> [Work instruction]
Collect each line of the entries that holds the string "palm".

> [Records drawn from a dataset]
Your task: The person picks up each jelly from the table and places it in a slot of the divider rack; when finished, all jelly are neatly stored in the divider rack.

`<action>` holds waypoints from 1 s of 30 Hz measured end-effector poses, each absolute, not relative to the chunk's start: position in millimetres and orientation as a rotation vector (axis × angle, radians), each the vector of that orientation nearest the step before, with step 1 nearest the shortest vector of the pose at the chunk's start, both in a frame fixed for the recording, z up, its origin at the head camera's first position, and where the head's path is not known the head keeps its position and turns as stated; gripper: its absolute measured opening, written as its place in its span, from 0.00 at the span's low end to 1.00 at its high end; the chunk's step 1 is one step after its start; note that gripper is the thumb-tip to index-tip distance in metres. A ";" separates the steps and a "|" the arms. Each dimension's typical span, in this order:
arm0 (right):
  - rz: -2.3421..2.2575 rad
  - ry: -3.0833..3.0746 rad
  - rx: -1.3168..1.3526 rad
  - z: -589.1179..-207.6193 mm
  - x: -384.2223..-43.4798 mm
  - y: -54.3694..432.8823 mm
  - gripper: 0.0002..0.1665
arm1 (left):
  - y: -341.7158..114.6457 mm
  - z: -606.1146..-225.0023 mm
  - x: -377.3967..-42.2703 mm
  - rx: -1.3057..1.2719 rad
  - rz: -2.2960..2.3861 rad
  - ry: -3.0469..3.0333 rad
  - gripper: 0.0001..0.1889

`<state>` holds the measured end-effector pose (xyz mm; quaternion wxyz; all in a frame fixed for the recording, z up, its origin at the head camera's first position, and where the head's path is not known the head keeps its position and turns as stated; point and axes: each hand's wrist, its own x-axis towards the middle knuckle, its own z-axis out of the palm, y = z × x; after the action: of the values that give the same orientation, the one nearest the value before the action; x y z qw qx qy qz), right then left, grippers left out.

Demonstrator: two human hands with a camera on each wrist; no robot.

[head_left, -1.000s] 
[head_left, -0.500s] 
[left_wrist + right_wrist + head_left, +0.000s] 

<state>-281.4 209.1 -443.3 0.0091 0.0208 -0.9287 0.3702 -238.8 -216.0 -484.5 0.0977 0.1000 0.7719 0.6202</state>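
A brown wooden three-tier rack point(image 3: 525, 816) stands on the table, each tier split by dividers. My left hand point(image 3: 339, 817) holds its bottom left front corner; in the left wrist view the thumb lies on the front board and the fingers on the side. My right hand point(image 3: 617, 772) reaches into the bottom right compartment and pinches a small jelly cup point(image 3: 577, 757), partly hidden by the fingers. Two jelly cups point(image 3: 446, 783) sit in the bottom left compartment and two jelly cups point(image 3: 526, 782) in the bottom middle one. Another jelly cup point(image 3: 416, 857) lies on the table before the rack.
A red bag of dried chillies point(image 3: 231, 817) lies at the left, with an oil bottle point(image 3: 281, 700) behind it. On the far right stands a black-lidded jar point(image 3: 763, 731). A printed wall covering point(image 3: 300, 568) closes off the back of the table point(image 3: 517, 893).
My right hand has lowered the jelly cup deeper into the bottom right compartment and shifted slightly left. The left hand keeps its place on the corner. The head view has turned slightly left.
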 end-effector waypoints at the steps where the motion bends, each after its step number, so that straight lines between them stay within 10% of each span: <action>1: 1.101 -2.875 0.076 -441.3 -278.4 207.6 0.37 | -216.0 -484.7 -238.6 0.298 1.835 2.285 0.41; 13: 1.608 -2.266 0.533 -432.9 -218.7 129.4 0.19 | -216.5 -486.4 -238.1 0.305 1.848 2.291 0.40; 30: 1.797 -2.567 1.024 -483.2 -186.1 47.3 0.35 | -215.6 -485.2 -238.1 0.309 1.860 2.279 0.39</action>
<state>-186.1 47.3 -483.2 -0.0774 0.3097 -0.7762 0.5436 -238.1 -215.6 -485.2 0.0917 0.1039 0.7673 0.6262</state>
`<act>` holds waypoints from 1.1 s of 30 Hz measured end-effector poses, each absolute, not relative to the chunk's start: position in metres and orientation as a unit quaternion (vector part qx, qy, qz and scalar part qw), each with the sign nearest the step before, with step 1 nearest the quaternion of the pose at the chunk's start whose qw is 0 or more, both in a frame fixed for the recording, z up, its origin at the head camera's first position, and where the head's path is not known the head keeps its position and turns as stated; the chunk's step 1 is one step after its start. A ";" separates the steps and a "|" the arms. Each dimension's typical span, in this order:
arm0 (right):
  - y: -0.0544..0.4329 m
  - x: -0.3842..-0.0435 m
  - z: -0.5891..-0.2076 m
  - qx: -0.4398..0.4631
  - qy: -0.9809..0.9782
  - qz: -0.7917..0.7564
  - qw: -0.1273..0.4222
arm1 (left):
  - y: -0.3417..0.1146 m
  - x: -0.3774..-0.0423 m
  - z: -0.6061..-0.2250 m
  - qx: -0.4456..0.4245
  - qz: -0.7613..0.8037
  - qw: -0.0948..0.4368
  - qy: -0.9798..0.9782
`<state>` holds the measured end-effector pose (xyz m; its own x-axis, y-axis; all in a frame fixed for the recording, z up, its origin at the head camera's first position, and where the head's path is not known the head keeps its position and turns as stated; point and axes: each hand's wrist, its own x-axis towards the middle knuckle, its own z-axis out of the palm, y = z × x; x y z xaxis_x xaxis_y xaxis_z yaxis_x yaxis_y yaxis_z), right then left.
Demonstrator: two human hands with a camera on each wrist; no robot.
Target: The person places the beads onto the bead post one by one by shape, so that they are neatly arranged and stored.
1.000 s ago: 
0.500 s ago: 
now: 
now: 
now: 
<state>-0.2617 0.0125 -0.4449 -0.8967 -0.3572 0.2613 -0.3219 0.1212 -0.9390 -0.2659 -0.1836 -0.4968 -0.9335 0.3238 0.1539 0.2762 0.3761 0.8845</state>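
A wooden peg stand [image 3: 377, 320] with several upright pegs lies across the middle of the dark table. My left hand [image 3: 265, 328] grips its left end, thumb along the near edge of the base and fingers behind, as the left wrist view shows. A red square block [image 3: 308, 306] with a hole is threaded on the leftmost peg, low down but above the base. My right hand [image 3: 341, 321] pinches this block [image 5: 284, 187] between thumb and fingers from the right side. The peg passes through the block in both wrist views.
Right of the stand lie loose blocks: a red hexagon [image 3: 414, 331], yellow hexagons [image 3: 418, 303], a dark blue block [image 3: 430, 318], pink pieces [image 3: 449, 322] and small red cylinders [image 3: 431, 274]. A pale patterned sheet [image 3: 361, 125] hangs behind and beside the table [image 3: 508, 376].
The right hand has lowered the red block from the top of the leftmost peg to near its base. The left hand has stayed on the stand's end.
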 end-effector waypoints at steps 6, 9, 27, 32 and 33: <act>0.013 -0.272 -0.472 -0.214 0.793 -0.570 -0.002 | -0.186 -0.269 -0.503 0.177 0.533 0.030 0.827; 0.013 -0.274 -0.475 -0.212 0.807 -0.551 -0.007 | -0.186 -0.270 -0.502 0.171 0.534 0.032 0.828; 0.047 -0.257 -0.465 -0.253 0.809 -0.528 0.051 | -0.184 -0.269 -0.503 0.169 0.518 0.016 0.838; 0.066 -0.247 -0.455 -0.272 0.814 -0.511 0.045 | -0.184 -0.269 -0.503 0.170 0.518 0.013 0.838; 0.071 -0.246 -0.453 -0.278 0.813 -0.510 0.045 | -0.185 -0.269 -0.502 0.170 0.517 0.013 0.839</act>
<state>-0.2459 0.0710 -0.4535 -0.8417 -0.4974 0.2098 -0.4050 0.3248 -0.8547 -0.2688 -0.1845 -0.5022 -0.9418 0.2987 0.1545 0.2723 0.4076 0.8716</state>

> [Response for this exercise]
`<state>` holds the measured end-effector pose (xyz mm; quaternion wxyz; all in a frame fixed for the recording, z up, its origin at the head camera's first position, and where the head's path is not known the head keeps its position and turns as stated; point and axes: each hand's wrist, its own x-axis towards the middle knuckle, its own z-axis out of the palm, y = z × x; after the action: of the values that give the same orientation, the one nearest the value before the action; x y z qw qx qy qz), right then left, grippers left out.
`<state>` holds the measured end-effector pose (xyz m; its own x-axis, y-axis; all in a frame fixed for the recording, z up, its origin at the head camera's first position, and where the head's path is not known the head keeps its position and turns as stated; point and axes: each hand's wrist, its own x-axis towards the middle knuckle, its own z-axis out of the palm, y = z × x; x y z xaxis_x xaxis_y xaxis_z yaxis_x yaxis_y yaxis_z), right then left.

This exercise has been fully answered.